Same problem with Arabic, but worse — because the dialects matter so much. Gulf Arabic in Riyadh isn't the same as what you hear in Manama or Kuwait City. Egyptian sales reps working in Dubai will pronounce SKUs differently than Saudi nationals. A one-size-fits-all model trained on Modern Standard Arabic will fail in actual shops.

So we trained on FMCG-specific terminology. Lots of it. Brand names, pack sizes, flavors, regional product nicknames. And we let each distributor's catalog become part of the recognition layer so the system gets smarter about their SKUs specifically. An Urdu sales app or Arabic field sales tool that doesn't do this is just frustrating to use.

The other thing — and this took us a while to figure out — is that reps don't speak in clean sentences. They mumble, they interrupt themselves, they say "nahi nahi, dou nahi, teen carton" mid-order. The system has to handle corrections gracefully. If you have to start over every time you misspeak, you're back to typing.

What this actually changes on the ground

A few things I didn't fully predict:

Older reps adopted it faster than younger ones. I assumed it'd be the opposite. But the 45-year-old rep who's been doing this route for 12 years and knows every shopkeeper by name? He hates typing. Loves talking. Voice felt natural to him immediately. The 24-year-old who grew up on smartphones was actually a bit slower to switch over.

Literacy stopped being a barrier. We have customers in interior Sindh and rural Punjab where some reps aren't fully comfortable reading English product names on a screen. Voice solved that overnight. They speak the order the way the shopkeeper said it, the system finds the SKU. No reading required.

Shopkeepers started trusting the process more. Sounds small but it matters. When a rep is staring at a phone for 4 minutes, the shopkeeper gets antsy and starts second-guessing. When the rep is having a conversation and the order gets entered as they talk, it feels normal. Like the old paper-and-pen days but faster.

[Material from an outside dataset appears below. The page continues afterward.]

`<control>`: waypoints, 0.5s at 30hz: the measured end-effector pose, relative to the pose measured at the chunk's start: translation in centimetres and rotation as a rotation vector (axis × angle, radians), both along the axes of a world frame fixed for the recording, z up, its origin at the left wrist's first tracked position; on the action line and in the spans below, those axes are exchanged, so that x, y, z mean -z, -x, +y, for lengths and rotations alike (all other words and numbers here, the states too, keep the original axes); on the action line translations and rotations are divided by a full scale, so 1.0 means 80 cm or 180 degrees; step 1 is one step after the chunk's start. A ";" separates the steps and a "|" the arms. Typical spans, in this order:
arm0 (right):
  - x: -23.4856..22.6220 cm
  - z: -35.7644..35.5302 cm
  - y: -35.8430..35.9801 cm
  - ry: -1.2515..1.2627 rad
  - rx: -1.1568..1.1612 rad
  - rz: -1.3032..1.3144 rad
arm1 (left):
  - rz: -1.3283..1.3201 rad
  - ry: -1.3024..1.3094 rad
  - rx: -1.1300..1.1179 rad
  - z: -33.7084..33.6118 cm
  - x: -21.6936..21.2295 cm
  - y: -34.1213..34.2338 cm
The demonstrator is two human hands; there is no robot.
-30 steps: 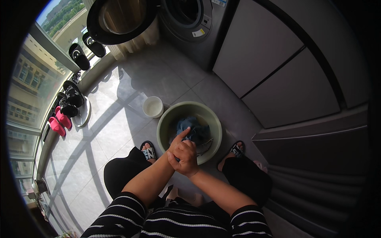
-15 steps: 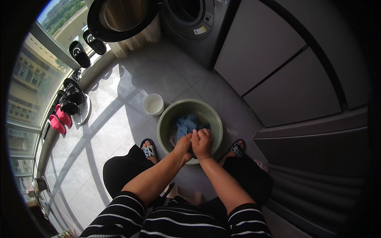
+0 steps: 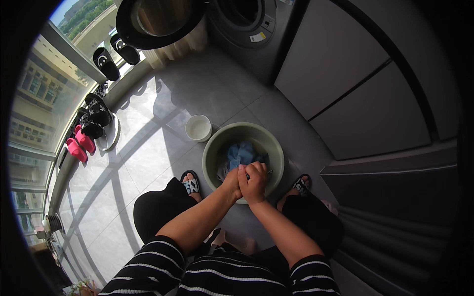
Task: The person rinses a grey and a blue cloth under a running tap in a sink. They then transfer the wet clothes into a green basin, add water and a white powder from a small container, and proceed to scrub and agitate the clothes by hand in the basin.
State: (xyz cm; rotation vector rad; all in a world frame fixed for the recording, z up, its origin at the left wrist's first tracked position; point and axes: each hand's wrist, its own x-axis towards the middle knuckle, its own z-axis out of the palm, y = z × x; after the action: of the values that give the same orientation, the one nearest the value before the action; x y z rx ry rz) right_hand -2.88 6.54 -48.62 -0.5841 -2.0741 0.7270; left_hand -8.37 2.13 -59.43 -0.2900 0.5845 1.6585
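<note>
- Scrubbing a blue cloth (image 3: 242, 154) by hand is the work shown: it lies wet and bunched inside a round green basin (image 3: 213, 148) that stands on the floor between the person's feet.
- The left hand (image 3: 232, 181) and the right hand (image 3: 254, 182) press together over the near rim of the basin, both closed into fists around a fold of the cloth; how much fabric sits inside the grip is hidden by the knuckles.
- In my judgement the rubbing goes best with the fold kept low over the basin so water drips back in, with one fist working against the other in short strokes.
- It also seems wise to keep weight off the rim, since a light basin could tip toward the person.
- A small white bowl (image 3: 198, 128) stands just beside the basin on its far left, apart from it.
- The person squats, with 2 sandals (image 3: 191, 185) on either side of the basin and striped sleeves (image 3: 148, 266) at the lower edge.
- The floor (image 3: 148, 148) is grey tile, bright with sun and crossed by window-frame shadows.
- Beyond stand a front-loading washing machine (image 3: 247, 24) with its round door (image 3: 158, 19) swung open, and grey cabinet doors (image 3: 345, 84) on the right.
- Along the window (image 3: 39, 113) on the left lie black and pink slippers (image 3: 81, 143).
</note>
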 end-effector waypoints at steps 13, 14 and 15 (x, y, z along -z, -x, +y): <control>0.053 0.091 -0.036 0.5287 0.0828 -0.0132 | -0.0675 0.0467 0.0245 0.016 -0.100 0.031; 0.046 0.097 -0.038 0.5504 0.1030 -0.0337 | -0.0676 0.0185 0.0021 0.016 -0.106 0.038; 0.045 0.100 -0.042 0.5552 0.0383 -0.0205 | -0.0651 0.0110 -0.0189 0.015 -0.100 0.045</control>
State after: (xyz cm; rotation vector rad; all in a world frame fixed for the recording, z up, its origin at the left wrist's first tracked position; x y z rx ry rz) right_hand 0.52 14.51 -52.18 -1.5608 -0.9202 2.3599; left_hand -11.95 3.33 -51.42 -0.5001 0.4543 1.6528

And the data quality got better. Because reps are entering orders during the conversation instead of trying to remember and re-enter later, you get fewer "I'll fix this at the warehouse" corrections. Those corrections are where bad data lives.

Look, I'm biased — I run Zivni and we sell this. But even if you go with FieldAssist or BeatRoute or build something internal, please make sure voice input in the actual local language is on your list. Not a translation overlay. Not English-only with an Arabic menu. Real voice recognition in the language the rep and shopkeeper are already speaking.

The FMCG sales rep in Faisalabad or Dammam isn't going to switch languages for your software. Your software has to meet them where they already are.

Anyone else seeing the same shift on their teams? Curious what time savings you're measuring.